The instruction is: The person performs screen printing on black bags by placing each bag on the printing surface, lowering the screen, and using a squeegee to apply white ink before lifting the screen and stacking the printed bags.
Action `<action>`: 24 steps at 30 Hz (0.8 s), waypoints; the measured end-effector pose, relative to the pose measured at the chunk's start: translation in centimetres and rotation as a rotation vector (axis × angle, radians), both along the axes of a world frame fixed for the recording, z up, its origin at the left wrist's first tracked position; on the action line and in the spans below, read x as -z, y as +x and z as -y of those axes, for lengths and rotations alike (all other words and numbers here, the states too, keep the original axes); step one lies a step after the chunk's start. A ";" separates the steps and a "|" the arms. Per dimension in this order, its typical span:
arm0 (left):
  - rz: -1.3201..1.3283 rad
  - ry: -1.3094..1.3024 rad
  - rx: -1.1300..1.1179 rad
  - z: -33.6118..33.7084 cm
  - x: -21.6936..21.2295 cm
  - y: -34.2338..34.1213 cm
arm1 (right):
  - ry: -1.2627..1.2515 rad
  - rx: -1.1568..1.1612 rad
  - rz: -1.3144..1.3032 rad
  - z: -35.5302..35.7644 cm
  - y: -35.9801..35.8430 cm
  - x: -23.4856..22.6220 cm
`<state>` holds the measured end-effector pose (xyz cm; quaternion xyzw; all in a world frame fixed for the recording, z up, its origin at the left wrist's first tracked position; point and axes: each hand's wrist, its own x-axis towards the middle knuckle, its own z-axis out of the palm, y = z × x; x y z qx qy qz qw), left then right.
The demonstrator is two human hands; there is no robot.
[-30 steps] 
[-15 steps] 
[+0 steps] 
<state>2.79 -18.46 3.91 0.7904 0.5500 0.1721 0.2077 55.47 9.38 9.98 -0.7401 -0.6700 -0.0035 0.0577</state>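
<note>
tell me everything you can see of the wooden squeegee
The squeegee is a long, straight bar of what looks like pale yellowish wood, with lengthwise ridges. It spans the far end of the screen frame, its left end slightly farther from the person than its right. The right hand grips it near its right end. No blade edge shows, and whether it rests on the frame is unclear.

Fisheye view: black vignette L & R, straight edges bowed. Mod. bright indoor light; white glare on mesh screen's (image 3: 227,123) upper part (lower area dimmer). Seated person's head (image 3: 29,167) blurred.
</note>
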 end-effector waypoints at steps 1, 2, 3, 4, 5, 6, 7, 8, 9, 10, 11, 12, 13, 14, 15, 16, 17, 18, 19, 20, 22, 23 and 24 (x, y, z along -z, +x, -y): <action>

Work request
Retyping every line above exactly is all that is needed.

Exercise response
The instruction is: The person performs screen printing on black bags by placing each bag on the printing surface, lowering the screen, and using a squeegee to apply white ink before lifting the screen and stacking the printed bags.
Action `<action>`: 24 steps at 30 Hz (0.8 s), waypoints; the measured end-effector pose, relative to the pose measured at the chunk's start: translation in centimetres and rotation as a rotation vector (axis × angle, radians), both along the axes of a world frame fixed for the recording, z up, its origin at the left wrist's first tracked position; on the action line and in the spans below, read x as -z, y as +x and z as -y of those axes, for lengths and rotations alike (all other words and numbers here, the states too, keep the original axes); step one lies a step after the chunk's start. A ";" separates the steps and a "|" the arms. Per dimension in this order, its typical span:
arm0 (left):
  - rz: -1.3201..1.3283 rad
  - ry: -1.3094..1.3024 rad
  - rx: -1.1300..1.1179 rad
  - z: -33.6118..33.7084 cm
  - x: -21.6936..21.2295 cm
  - y: -34.2338..34.1213 cm
arm1 (right):
  - ry: -1.2627..1.2515 rad
  - rx: -1.1568..1.1612 rad
  - rz: -1.3144..1.3032 rad
  - z: -35.5302..35.7644 cm
  - y: -35.9801..35.8430 cm
  - x: -23.4856..22.6220 cm
`<state>` holds the measured end-effector pose (xyz cm; quaternion xyzw; all in a world frame fixed for the recording, z up, its origin at the left wrist's first tracked position; point and axes: each hand's wrist, its own x-axis towards the middle knuckle, its own z-axis out of the palm, y = z × x; x y z qx qy qz qw), left then right.
The demonstrator is two human hands; there is no robot.
[-30 steps] 
[-15 steps] 
[+0 steps] 
<state>2.79 -18.46 3.91 0.7904 0.5500 0.1721 0.2077 55.47 9.38 9.98 -0.7401 -0.6700 -0.0035 0.0577</state>
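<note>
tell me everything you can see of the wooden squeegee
The squeegee is a long, straight bar of what looks like pale yellowish wood, with lengthwise ridges. It spans the far end of the screen frame, its left end slightly farther from the person than its right. The right hand grips it near its right end. No blade edge shows, and whether it rests on the frame is unclear.

Fisheye view: black vignette L & R, straight edges bowed. Mod. bright indoor light; white glare on mesh screen's (image 3: 227,123) upper part (lower area dimmer). Seated person's head (image 3: 29,167) blurred.
</note>
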 end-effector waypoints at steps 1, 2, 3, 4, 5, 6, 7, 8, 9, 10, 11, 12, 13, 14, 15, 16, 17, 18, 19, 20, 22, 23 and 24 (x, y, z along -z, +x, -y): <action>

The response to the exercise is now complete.